Work instructions: In your output, repeat each entry exactly and include no pictures.

[Recorded data]
┄┄┄┄┄┄

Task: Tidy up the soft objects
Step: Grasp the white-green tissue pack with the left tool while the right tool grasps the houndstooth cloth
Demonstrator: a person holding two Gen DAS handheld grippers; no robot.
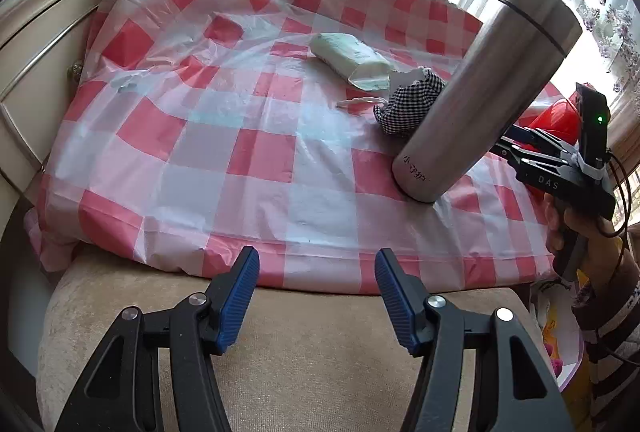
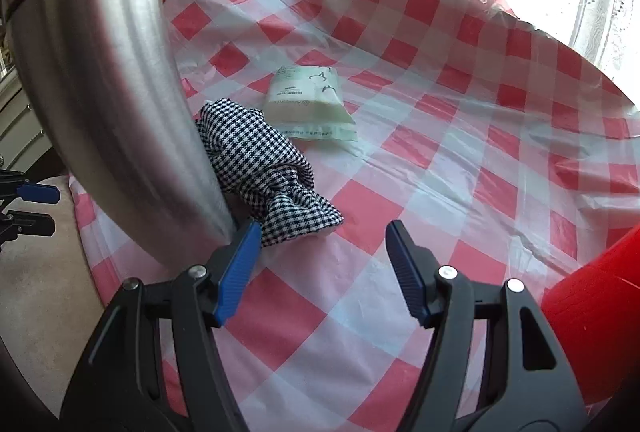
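Observation:
A black-and-white checked cloth (image 2: 260, 167) lies bunched on the red-and-white checked table cover (image 2: 460, 135). A pale green soft pack (image 2: 306, 99) lies just beyond it. Both also show in the left wrist view, the cloth (image 1: 408, 107) and the pack (image 1: 352, 59). My right gripper (image 2: 320, 256) is open and empty, its left pad beside the cloth's near end and against a steel flask (image 2: 104, 79). My left gripper (image 1: 316, 284) is open and empty, over the beige seat in front of the table's near edge.
The steel flask (image 1: 488, 87) stands on the cover at the right, in front of the cloth. A red container (image 2: 592, 316) sits at the right. A cream cabinet (image 1: 36, 55) stands to the left. Curtains and a bright window lie behind.

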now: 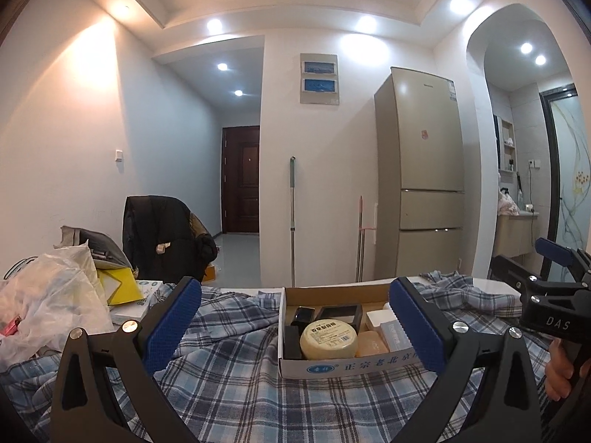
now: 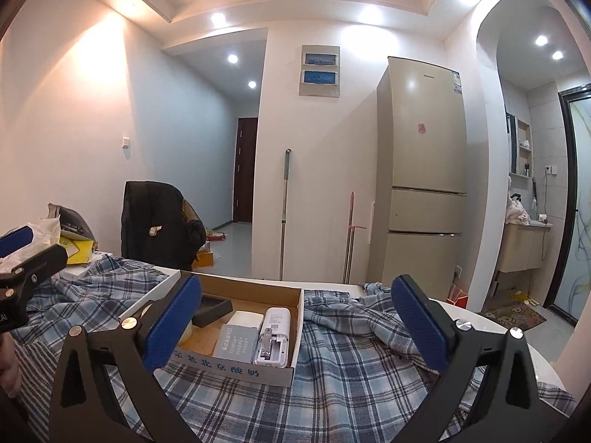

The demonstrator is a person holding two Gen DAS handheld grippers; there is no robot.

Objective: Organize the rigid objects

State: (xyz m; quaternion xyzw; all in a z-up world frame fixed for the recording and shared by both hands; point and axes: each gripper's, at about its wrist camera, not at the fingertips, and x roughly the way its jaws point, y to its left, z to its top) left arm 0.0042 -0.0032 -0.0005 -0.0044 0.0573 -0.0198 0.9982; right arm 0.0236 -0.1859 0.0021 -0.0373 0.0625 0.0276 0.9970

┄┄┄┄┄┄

Answer to the problem:
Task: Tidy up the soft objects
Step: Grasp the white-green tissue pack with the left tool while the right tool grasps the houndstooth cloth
Demonstrator: a person holding two Gen DAS handheld grippers; no robot.
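Observation:
A black-and-white checked cloth (image 2: 260, 167) lies bunched on the red-and-white checked table cover (image 2: 460, 135). A pale green soft pack (image 2: 306, 99) lies just beyond it. Both also show in the left wrist view, the cloth (image 1: 408, 107) and the pack (image 1: 352, 59). My right gripper (image 2: 320, 256) is open and empty, its left pad beside the cloth's near end and against a steel flask (image 2: 104, 79). My left gripper (image 1: 316, 284) is open and empty, over the beige seat in front of the table's near edge.
The steel flask (image 1: 488, 87) stands on the cover at the right, in front of the cloth. A red container (image 2: 592, 316) sits at the right. A cream cabinet (image 1: 36, 55) stands to the left. Curtains and a bright window lie behind.
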
now: 
now: 

The demonstrator is a person holding two Gen DAS handheld grippers; there is no robot.

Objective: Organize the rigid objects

State: (xyz m; quaternion xyzw; all in a z-up world frame fixed for the recording and shared by both hands; point and axes: each gripper's, at about its wrist camera, not at the fingertips, and x roughly the way its jaws point, y to its left, z to its top) left arm 0.0042 -0.0032 -0.0005 -0.0044 0.0573 -0.0198 0.9982; right arm 0.0236 -0.1859 0.0021 -0.0373 0.0625 0.0276 0.9970

Nothing else remains in this exercise.